Blue Team: Validating detection coverage¶
Blue team operates as they would during a real incident, with the added benefit of knowing an exercise is underway (though not necessarily when or what).
Exercise types¶
Announced Exercise (White Card)
Blue team knows exercise is happening
Focus: Process validation, tool effectiveness
Example: “Between 09:00-17:00 today, red team will attempt BGP hijacking”
Partially Blind Exercise (Grey Card)
Blue team knows exercise window but not specifics
Focus: Alert triage, investigation procedures
Example: “This week, red team will execute one of three scenarios”
Blind Exercise (Black Card)
Blue team unaware exercise is occurring
Focus: True detection capability, response time
Example: Exercise conducted during normal operations
Critical: Requires senior management awareness and kill switch
Detection Validation Checklist¶
For each scenario phase, blue team validates:
T+00:00 - Initial Access Detection
Detection Points:
- [ ] Authentication log monitoring active
- [ ] Geographic anomaly detection triggered
- [ ] Tor exit node detection activated
- [ ] Alert generated within 5 minutes
- [ ] Alert contains sufficient context for investigation
Investigation:
- [ ] Analyst reviewed alert within 15 minutes
- [ ] Source IP identified as suspicious
- [ ] Account activity examined
- [ ] Timeline of account actions documented
Response:
- [ ] Incident ticket created
- [ ] Appropriate escalation occurred
- [ ] Defensive actions considered (account suspension, MFA challenge)
T+00:01 - Defence Evasion Detection
Detection Points:
- [ ] ROA creation monitoring active
- [ ] ROA request logged and alerted
- [ ] Anomaly detection identified unusual maxLength
- [ ] Alert correlated with earlier suspicious login
Investigation:
- [ ] ROA request examined for legitimacy
- [ ] Prefix ownership validated
- [ ] Requesting account cross-referenced with suspicious login
- [ ] Threat assessment completed
Response:
- [ ] ROA request blocked or flagged for review
- [ ] Stakeholder notification (prefix owner, security team)

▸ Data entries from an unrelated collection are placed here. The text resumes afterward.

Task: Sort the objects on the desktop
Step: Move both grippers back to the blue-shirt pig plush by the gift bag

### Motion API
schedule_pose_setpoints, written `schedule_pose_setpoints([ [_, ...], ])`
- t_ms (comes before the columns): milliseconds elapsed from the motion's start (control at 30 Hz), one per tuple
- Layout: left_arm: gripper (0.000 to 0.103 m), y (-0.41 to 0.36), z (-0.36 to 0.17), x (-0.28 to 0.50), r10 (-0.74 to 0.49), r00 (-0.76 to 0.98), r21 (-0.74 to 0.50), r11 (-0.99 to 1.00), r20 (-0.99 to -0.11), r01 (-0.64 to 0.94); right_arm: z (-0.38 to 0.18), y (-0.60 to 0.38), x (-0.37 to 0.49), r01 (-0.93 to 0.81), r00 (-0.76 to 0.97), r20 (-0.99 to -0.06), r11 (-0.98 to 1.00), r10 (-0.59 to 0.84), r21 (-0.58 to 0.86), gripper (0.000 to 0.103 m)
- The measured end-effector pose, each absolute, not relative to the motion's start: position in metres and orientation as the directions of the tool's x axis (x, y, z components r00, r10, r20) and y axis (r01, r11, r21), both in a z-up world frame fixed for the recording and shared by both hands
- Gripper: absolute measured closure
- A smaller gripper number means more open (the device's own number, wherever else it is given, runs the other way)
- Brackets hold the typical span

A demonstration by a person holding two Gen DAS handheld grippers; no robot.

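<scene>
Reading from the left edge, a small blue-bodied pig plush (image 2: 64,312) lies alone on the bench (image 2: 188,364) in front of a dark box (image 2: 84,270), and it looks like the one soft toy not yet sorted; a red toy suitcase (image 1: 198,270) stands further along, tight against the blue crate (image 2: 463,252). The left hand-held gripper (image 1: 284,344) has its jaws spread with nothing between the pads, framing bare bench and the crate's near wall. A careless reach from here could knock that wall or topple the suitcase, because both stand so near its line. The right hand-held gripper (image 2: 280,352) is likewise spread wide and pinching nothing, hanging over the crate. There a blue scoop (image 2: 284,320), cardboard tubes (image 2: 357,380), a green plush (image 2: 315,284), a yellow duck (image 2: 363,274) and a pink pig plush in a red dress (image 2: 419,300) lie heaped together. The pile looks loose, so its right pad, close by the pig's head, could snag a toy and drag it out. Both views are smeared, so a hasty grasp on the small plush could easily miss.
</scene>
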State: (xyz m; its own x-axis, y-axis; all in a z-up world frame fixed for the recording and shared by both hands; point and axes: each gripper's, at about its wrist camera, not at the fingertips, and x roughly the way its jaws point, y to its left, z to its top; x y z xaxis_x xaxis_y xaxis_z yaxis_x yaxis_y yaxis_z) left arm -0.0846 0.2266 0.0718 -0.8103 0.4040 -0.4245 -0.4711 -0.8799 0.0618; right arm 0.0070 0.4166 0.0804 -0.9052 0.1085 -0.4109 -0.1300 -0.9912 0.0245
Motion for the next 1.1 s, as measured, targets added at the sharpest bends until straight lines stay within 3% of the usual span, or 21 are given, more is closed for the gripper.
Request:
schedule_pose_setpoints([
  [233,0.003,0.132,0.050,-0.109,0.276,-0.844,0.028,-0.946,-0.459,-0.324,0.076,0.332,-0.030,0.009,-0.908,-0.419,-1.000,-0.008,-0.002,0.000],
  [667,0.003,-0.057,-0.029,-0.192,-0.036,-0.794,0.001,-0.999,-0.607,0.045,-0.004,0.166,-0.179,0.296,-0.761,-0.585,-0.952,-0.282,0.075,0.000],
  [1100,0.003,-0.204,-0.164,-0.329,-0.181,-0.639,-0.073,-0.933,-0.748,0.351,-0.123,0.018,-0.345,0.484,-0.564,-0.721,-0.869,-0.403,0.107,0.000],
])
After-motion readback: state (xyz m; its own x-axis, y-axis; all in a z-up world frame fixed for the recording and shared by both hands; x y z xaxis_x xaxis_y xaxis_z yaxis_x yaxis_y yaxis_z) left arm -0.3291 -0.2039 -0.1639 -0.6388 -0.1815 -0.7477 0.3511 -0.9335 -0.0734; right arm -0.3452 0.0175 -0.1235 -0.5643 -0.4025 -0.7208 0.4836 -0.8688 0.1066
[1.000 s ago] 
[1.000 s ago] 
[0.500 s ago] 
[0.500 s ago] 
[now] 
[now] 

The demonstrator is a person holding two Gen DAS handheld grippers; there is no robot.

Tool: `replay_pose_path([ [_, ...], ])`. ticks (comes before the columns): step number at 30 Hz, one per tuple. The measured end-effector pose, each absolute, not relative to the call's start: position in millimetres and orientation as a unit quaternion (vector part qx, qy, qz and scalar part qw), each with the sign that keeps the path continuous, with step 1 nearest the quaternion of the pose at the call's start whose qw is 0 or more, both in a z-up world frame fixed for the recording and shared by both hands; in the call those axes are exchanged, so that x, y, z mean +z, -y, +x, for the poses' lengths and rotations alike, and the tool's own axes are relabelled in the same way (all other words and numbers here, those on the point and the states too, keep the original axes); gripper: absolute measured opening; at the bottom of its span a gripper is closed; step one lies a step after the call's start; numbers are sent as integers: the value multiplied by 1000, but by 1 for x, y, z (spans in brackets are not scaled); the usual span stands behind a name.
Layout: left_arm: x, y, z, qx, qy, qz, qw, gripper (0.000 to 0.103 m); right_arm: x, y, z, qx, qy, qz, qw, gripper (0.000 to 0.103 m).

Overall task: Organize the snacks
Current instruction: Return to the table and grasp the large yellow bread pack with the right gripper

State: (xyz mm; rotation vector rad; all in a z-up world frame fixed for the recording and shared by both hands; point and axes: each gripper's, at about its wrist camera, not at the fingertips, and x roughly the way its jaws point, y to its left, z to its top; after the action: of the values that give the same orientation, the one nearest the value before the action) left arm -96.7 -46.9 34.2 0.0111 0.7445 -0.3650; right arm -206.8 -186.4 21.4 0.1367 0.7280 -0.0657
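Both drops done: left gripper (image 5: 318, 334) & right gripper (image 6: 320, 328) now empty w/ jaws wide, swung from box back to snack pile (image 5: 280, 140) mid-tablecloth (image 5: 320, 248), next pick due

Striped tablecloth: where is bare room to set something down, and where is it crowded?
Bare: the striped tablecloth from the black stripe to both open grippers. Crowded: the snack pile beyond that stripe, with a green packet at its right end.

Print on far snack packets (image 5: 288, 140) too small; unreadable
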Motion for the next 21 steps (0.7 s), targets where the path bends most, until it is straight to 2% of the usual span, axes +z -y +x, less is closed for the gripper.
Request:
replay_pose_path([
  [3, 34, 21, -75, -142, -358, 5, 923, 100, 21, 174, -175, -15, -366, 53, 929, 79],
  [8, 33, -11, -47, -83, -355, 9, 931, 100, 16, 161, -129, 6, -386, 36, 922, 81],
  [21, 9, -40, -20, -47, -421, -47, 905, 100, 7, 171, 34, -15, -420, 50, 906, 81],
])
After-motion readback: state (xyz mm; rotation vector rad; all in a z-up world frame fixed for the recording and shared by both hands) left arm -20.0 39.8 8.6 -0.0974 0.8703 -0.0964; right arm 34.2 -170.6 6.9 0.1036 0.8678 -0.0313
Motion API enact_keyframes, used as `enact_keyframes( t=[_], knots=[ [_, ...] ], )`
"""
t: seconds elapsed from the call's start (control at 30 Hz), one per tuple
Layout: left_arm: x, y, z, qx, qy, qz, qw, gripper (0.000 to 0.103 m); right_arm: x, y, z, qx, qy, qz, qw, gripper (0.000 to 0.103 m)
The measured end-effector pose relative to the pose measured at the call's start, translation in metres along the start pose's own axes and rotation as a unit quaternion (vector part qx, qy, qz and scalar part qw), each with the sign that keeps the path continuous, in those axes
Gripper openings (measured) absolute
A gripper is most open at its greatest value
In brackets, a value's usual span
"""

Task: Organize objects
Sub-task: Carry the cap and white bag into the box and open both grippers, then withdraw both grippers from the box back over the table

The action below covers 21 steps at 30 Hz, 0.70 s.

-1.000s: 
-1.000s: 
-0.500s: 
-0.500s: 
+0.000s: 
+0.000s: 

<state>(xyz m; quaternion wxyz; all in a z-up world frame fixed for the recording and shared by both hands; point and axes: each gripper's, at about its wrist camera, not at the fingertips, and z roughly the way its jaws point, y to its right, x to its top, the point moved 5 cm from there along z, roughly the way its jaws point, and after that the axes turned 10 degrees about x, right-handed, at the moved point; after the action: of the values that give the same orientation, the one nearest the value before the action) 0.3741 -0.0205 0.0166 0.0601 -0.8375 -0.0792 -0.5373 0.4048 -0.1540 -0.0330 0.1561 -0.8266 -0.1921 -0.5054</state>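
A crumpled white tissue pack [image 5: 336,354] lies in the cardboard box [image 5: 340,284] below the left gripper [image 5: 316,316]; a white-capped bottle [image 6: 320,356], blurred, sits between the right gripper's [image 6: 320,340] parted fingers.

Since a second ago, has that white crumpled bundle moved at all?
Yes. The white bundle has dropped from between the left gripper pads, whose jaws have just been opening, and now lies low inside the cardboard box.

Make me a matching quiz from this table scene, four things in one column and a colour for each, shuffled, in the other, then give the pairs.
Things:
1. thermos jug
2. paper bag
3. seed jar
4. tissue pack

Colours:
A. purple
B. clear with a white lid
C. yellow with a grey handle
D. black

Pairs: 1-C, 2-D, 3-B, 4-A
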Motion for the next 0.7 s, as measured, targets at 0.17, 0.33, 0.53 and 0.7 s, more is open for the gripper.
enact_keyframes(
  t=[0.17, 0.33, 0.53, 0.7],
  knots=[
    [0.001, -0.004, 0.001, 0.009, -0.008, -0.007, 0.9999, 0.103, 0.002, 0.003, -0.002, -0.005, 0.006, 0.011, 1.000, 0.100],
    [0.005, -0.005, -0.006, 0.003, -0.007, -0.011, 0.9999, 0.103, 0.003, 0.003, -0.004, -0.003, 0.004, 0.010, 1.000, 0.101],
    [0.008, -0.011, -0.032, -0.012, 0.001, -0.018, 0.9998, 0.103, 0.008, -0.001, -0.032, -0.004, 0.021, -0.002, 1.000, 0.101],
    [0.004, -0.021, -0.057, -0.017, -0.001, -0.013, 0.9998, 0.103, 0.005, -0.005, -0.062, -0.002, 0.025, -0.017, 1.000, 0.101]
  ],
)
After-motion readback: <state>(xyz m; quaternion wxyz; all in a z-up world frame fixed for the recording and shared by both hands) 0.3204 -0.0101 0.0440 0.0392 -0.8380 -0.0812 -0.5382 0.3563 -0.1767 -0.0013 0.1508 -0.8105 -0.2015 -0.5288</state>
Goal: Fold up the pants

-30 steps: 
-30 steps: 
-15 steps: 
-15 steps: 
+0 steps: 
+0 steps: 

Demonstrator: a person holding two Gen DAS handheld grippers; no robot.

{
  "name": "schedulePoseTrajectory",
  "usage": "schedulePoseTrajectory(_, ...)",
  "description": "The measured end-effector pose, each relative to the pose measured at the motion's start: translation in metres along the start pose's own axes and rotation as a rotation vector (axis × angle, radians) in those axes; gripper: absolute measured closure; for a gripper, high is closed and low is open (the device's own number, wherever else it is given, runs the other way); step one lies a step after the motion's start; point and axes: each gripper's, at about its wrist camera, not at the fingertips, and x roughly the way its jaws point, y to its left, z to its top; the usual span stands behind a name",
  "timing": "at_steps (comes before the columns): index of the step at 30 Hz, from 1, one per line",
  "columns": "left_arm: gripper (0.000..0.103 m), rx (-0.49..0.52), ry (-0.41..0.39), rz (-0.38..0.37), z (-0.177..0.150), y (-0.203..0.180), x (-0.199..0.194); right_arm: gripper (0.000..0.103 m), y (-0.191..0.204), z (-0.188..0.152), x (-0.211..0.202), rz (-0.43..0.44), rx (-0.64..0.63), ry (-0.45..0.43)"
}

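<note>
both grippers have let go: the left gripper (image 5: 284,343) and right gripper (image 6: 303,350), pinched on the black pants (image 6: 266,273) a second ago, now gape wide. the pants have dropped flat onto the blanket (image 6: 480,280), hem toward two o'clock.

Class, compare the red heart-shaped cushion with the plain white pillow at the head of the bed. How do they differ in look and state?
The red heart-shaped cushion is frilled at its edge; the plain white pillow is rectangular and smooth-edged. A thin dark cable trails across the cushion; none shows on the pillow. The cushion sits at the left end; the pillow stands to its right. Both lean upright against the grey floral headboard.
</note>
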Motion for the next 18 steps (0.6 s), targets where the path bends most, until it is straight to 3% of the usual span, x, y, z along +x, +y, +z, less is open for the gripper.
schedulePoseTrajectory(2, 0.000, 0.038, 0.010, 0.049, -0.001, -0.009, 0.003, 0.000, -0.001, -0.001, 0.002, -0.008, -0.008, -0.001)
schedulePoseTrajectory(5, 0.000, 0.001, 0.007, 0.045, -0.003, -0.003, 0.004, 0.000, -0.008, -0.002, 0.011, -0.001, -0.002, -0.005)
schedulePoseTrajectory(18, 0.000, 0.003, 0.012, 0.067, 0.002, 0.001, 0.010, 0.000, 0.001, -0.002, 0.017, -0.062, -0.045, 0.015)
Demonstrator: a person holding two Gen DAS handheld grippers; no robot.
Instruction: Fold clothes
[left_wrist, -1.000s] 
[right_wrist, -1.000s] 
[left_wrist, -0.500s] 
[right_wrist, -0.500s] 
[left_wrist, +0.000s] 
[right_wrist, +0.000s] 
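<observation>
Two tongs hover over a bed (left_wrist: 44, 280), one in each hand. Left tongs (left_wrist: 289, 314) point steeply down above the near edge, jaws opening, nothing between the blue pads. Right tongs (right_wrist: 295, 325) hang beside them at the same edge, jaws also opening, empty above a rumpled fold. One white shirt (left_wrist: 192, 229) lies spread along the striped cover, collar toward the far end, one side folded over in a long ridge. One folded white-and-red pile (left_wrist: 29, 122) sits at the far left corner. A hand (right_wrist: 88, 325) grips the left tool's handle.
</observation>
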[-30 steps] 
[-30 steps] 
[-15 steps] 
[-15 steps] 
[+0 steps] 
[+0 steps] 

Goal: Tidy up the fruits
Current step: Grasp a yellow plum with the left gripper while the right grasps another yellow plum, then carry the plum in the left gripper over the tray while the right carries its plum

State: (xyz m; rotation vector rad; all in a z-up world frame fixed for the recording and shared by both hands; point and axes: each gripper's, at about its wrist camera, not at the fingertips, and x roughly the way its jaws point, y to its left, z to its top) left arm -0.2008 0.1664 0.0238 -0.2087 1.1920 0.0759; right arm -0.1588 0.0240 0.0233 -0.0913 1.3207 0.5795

- [ ] Additional monitoring deployed
T+00:40 - Impact Detection (ROA Publication)
Detection Points:
- [ ] ROA publication monitoring detected change
- [ ] Alert generated for new ROA
- [ ] Historical comparison flagged unexpected ROA
- [ ] Multiple data sources correlated
Investigation:
- [ ] ROA legitimacy assessed
- [ ] Publication timeline examined
- [ ] Validator acceptance monitored
- [ ] Full attack chain reconstructed
Response:
- [ ] Incident declared
- [ ] ROA revocation initiated
- [ ] Validator operators notified
- [ ] Communications plan activated
Real-Time Monitoring¶
Blue team maintains operational log during exercise:
09:15:00 - Exercise Start (Announced)
09:16:23 - Alert: Suspicious authentication from 185.220.101.45
09:17:45 - Analyst reviewing alert
09:18:12 - Identified as Tor exit node, account flagged
09:19:30 - Additional monitoring deployed on account
09:21:45 - Alert: ROA creation request from flagged account
09:22:10 - Analyst examining ROA request
09:23:45 - Request identified as suspicious (maxLength mismatch)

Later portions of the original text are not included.